WHAT TO WORK ON: Your answer should contain only the lines from the top of the data below down through the one with "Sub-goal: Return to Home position", transcribed exactly and without pictures; please include nothing more.

================

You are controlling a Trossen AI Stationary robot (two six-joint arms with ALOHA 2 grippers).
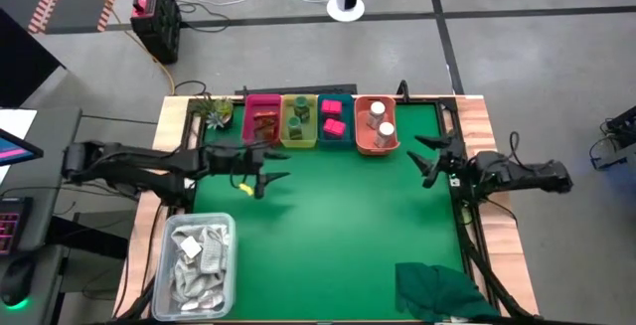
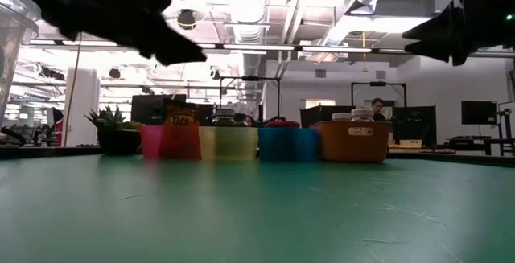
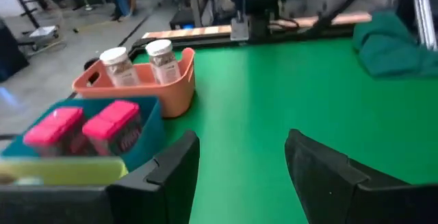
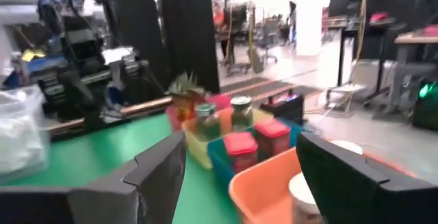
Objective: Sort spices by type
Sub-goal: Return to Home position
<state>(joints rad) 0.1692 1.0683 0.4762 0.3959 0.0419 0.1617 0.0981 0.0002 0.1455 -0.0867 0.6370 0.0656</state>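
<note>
Hovering over the left-centre of the green table top in the high view, the left gripper has its two fingers spread wide with nothing between them, just below the row of bins. The right gripper hangs at the right-centre, close to the table's right edge, its fingers likewise spread and empty. The low view shows both raised well off the surface. Four small bins stand side by side along the top-centre of the frame. The pink bin on the left holds the orange-brown sachets. Next to it the yellow bin holds the two green round jars. The blue bin holds the two pink cube packets, and the orange bin on the right holds the two white-capped jars. A small potted plant sits just left of the pink bin. A clear plastic tub of white packets lies at lower left, and a crumpled dark green cloth at lower right.
</note>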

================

WRITTEN RESPONSE:
You are controlling a Trossen AI Stationary robot (two six-joint arms with ALOHA 2 grippers).
Objective: Sort spices by type
Sub-goal: Return to Home position

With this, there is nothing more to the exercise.